La Réserve de biosphère de Camargue (delta biogéographique du Rhône qui s’étend sur les régions SUD et Occitanie dans les Bouches-du-Rhône et le Gard) est marquée par un motif environnemental prégnant : le sel. Celui-ci structure l’espace biophysique, compose nombre de raisons d’agir et façonne les relations et intérêts des vivants camarguais entre eux et à leur milieu. Ces dernières années, la salinisation des milieux en lien avec la gestion des périmètres irrigués, le changement climatique et la montée du niveau de la mer a accru les tensions sociales entre usagers (agriculture, saliniers, chasseurs, éleveurs) et gestionnaires des espaces protégés. Le défi est aujourd’hui de déployer une démarche à même de revisiter les systèmes de valeurs, de développer la capacité des acteurs à réfléchir collectivement à ce qui leur arrive, afin de favoriser un changement social et écologique profond.
Dans ce contexte, il est crucial de mettre des mots sur ce qui se produit et va se produire, avec les élus, les habitants et les usagers, pour explorer les possibilités d’adaptation et de transformation des activités et implantations humaines en intégrant les enjeux de biodiversité. Pour cela, le questionnement scientifique du projet est ainsi formulé : si on comprend la transition écologique comme une transformation profonde, quelle recomposition de la biodiversité et des activités humaines découlerait de sa mise en œuvre en Camargue ? Quels récit et dispositif inventer pour dépasser les écueils habituels et enfin s'entendre, s'écouter les uns les autres, avoir une vision du paysage des intérêts en présence (humains et autres qu'humains) ? Comment évoquer les menaces écologiques sans faire violence aux acteurs locaux et intégrer les discours scientifiques, politiques, citoyens, et non humains dans un débat public multisectoriel ?
Le Procès du Sel propose d’ouvrir un nouvel espace de dialogue attractif, autour des relations au milieu, pour transformer les manières d’être et de faire territoire et ainsi s’inscrire dans une nouvelle intendance socio-écologique du territoire.

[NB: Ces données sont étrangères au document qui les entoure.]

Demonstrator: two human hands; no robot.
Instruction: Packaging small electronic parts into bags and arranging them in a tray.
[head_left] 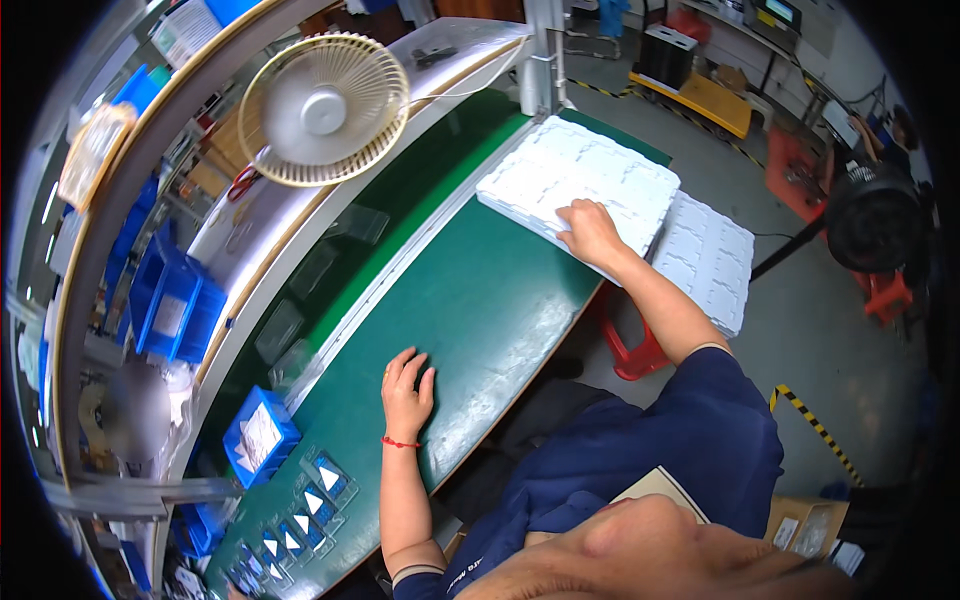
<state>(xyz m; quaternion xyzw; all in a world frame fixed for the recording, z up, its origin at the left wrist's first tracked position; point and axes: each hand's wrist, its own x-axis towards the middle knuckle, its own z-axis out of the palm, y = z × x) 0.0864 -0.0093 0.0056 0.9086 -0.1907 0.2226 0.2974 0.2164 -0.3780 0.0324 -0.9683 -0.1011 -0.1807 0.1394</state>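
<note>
My right hand (592, 238) rests at the near edge of a stack of white moulded trays (590, 170), its fingers curled and gripping the top white tray. The stack lies at the far right end of the green worktable (470, 290). My left hand (408, 398) is over the middle of the table, fingers stretched out and holding nothing; a red string bracelet is on its wrist. To its lower left, several clear plastic packs with blue and white contents (310, 505) lie in a row. Whether the fingertips reach under the top tray is hidden.
A second white tray stack (705, 260) stands right of the table, near a red stool (632, 345). A blue bin (262, 437) with white papers sits at the left. Beyond runs a green conveyor (440, 155) with clear trays, and a round fan (323, 110) above it.
</note>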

Cette fiction territoriale consiste à imaginer et mettre en œuvre un procès du sel. L'instruction du procès et son déroulement constituent une fiction prétexte attractive, permettant de faire vivre une négociation entre intérêts divers et visions divergentes sur un même objet géographique. Il est une occasion pour enquêter, rassembler des témoignages, des voix, des besoins, des charges et des défenses et croiser des expertises. Le faux procès est également une manière de projeter des réparations, dans le sens où il ne condamne pas mais propose des trajectoires et des scénarios.